Anyway, it was sobering news and by the end of my work day, I knew I had to get away from the computer and out into nature. I drove to The Farm for a little digging and life-pondering. I don’t know if was the absence of a film crew or the silence of the late afternoon, or the recent rain or what, but the dirt was generous and I did a lot better. Dug my first official Large Cent…

This was NOT issued by the Maui
Chamber of Commerce.

Here's a summary of my recent finds at The Farm.

Clockwise from top: old carpenter's level,
three clumps of lead, 1962 rabies tag, four
wheat pennies, I have no idea, oil lamp parts,
flat button. Center from top: token, large
cent (same one as above), Mercury dime.

 Token sidebar: I found three cool tokens at The Farm. Here they are up close:
This is from Earthman's Mercantile, a long
gone store in White's Creek, TN

Red Goose Shoes: Half the Fun of Having Feet.

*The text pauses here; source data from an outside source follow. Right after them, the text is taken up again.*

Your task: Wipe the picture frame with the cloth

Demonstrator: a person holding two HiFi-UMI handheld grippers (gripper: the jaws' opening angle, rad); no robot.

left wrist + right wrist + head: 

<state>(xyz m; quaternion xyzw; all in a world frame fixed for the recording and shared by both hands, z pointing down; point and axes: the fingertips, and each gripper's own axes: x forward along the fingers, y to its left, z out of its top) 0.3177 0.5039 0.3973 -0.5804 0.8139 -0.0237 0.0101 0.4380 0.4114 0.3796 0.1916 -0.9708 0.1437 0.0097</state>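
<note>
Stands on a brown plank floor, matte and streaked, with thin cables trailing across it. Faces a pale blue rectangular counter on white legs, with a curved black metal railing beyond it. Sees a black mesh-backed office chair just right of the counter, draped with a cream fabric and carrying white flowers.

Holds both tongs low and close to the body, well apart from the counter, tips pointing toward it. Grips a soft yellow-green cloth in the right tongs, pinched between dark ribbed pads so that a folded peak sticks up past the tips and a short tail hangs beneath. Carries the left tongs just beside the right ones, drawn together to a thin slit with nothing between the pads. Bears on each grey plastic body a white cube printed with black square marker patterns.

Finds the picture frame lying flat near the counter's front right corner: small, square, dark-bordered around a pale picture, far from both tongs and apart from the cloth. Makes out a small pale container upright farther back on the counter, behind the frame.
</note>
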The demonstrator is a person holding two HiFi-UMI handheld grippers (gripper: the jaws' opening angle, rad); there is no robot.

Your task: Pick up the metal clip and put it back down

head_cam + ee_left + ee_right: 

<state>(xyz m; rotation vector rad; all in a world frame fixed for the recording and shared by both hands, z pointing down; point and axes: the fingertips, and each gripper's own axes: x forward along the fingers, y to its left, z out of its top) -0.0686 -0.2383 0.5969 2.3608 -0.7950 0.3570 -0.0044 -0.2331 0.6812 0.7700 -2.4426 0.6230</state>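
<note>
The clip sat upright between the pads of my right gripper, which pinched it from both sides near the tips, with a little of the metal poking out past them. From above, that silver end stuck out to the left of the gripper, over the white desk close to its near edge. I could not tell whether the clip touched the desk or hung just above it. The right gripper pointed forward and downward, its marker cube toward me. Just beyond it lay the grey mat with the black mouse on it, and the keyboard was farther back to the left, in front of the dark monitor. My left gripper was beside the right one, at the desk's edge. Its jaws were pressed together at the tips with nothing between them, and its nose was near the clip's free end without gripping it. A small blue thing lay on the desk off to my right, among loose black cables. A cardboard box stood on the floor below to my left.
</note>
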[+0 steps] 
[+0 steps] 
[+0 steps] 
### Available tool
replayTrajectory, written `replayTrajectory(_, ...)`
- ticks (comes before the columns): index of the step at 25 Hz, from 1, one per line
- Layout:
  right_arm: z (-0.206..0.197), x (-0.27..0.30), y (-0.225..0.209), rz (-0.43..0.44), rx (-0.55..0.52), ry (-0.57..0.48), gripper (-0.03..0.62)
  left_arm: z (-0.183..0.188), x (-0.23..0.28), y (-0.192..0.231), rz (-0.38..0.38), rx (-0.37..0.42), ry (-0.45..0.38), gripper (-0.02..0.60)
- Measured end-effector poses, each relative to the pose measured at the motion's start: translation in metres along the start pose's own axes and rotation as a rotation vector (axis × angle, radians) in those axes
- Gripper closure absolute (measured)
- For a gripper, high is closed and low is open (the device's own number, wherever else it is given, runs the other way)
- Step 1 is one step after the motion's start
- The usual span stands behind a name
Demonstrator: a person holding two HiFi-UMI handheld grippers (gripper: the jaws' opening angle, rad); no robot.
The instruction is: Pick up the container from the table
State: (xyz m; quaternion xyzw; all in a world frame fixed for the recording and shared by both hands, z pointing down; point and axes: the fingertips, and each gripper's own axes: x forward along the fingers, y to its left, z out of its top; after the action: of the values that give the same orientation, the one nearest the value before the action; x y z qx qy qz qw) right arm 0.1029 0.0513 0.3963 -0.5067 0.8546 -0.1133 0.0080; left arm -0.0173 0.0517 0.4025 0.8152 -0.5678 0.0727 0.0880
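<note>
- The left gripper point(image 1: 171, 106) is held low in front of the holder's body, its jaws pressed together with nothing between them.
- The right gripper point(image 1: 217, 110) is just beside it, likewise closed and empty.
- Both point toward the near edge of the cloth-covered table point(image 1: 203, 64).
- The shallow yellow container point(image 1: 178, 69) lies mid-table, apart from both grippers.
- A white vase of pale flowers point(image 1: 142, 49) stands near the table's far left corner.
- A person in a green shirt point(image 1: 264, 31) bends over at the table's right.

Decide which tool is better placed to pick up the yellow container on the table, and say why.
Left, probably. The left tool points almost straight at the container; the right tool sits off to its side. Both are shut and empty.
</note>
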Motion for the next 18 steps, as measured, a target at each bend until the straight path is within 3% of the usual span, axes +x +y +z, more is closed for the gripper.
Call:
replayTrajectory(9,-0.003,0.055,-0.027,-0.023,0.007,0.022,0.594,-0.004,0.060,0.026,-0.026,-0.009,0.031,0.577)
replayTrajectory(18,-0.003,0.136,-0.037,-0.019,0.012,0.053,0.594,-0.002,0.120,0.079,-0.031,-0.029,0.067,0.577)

Cascaret's Laxative Candy (Best for the Bowels!)
See, in the '20s and '30s, people were obsessed
with pooping and would give their kids
laxative candy. Oh, the things you learn.
Drawer pull, pocket knife, barrel spigot (I
think this is very old), two beautiful buckles,
round thing.
We dug a lot of round things.

The rest of the weekend delivered too. Doug, Cheryl and I returned to The Agency for another go-round. Here's my current stash from that site.

Heel plate, two tent eyelets, rose tag, part of
watch, button face (?), floral thing that has
the word "Coro" on the back, 1887 Seated
Liberty dime, pretty bottle top, cool hook.

What? You want to see that 1887 Seated Liberty dime up close? Of course you do.

Pretty thang...

And this evening I hit a lawn near my house that I’ve had my eye on for some time. A lovely family lives there and they were so welcoming. They actually have a fascinating piece of property for reasons that I will get into at another time. Let’s just say that humans – and maybe even pre-humans – have been coming to that particular spot on the planet for at least 300 years.

It’s buzzing with energy and history.

I was just getting ready to go, when I got a good signal and dug this.

Pompeii, anyone?

Here it is cleaned up.

Soldier doing warrior pose, but not very well.

So. Yeah. Dry spell officially over.